Editorial
Il y a malentendu
Il y a quelque temps, un participant à un débat télévisé s'offusquait de la "politique environnementale irresponsable" du gouvernement néerlandais. Comment était-il possible de réduire les subsides pour l'énergie éolienne et solaire, alors que de récentes mesures avaient indiqué que la qualité de l'air aux Pays-Bas était arrivée à un point particulièrement bas. Ce point de vue reflète un triste malentendu. L'énergie verte et la qualité de l'air sont deux choses bien différentes. La première concerne un problème à long terme: le changement climatique suite à l'usage de combustibles fossiles; le second est plus urgent et concerne les émissions de matières polluantes sous forme gazeuse dans les agglomérations, provoquées surtout par la circulation. De plus, l'argument n'est pas correct: grâce aux réglementations environnementales imposées par l'Europe et grâce aux mesures prises à cet effet par l'industrie automobile et pétrolière, la qualité de l'air dans les agglomérations s'est justement améliorée au cours des dernières années. Et la solution des problèmes résiduels, notamment l'émission d'oxydes d'azote et de fines particules telles que de la suie, est à portée de main. En bref, la contribution au débat était un véritable coup dans l'eau. Un autre exemple: le dioxyde de carbone qui est un gaz à effet de serre. Nous avons récemment entendu un politicien belge affirmer "qu'il était grand temps de faire quelque chose aux émissions de cette matière toxique"!

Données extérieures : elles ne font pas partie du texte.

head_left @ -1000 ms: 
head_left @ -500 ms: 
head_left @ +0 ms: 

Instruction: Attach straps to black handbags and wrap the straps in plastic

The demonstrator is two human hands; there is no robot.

Toxique? Si c'était vrai, nous aurions vous et moi déjà échangé depuis belle lurette notre vie terrestre contre la vie éternelle. Plus un brin d'herbe ne pousserait sur terre. Le dioxyde de carbone est (heureusement) présent naturellement dans l'atmosphère. Tous les hommes et les animaux l'expirent; les plantes ne peuvent s'en passer. Et c'est justement parce que les gaz à effet de serre ont enrichi l'atmosphère que les températures sur terre sont suffisamment élevées pour permettre la vie comme nous la connaissons actuellement. Ce dont nous nous soucions n'est donc pas la "toxicité" du dioxyde de carbone, mais le risque de changement climatique dû aux émissions supplémentaires des gaz à effet de serre suite aux activités humaines.

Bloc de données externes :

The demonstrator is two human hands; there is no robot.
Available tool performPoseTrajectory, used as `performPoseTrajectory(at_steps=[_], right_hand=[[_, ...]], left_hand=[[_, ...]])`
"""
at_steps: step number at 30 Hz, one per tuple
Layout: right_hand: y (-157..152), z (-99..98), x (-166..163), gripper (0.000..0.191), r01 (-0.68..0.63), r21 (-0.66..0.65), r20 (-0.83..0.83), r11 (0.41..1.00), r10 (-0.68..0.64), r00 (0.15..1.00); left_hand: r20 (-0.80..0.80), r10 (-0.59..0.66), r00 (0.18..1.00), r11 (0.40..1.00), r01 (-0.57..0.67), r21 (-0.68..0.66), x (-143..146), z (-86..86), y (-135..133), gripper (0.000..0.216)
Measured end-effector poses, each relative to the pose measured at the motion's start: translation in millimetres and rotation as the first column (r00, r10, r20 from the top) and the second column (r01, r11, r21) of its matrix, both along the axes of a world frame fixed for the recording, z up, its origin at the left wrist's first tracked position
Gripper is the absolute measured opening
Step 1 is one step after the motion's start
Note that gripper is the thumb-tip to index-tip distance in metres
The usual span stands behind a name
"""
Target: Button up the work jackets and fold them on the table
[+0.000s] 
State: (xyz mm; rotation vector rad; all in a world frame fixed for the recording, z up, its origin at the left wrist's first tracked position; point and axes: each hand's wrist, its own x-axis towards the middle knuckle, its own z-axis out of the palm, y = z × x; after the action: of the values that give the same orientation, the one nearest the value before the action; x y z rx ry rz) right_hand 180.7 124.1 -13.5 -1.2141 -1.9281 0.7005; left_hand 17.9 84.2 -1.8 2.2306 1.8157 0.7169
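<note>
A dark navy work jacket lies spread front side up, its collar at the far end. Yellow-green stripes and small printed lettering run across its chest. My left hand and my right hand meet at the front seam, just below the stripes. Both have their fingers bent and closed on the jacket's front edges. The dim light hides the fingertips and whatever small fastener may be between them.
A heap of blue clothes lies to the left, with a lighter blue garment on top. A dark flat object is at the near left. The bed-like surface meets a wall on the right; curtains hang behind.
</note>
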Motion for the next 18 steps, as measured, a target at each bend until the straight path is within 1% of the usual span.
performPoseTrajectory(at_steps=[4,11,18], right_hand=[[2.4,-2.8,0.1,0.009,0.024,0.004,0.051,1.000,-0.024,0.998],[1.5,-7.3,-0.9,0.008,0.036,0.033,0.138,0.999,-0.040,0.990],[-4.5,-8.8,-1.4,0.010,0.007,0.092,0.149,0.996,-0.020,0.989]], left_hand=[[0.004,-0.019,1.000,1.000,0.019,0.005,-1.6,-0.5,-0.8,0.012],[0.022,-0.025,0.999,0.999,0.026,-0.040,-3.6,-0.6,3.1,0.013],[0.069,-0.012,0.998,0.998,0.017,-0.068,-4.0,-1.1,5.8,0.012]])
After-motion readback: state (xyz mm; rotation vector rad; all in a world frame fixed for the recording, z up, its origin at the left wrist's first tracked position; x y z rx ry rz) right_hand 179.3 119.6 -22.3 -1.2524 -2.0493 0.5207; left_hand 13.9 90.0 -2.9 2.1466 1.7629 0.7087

Ce genre de malentendus est malheureusement symptomatique. Les émotions l'emportent souvent sur la réalité et sur le bon sens. Nous pouvons y réagir de deux façons. Soit nous l'ignorons sous le prétexte qu'il n'y a tout de même rien à faire à l'ignorance, soit nous engageons la discussion et nous tâchons de nous en tenir aux faits objectifs. La seconde solution est bien sûr la meilleure. Nous faisons donc appel à tous ceux qui savent faire la part des choses pour mentionner que les carburants fossiles resteront indispensables pour l'approvisionnement en énergie dans les décennies à venir, que nous devons absolument prendre les problèmes environnementaux qui en découlent au sérieux, mais que nous ne pourrons imaginer des solutions adéquates que si nous sommes prêts à reconnaître les faits réels.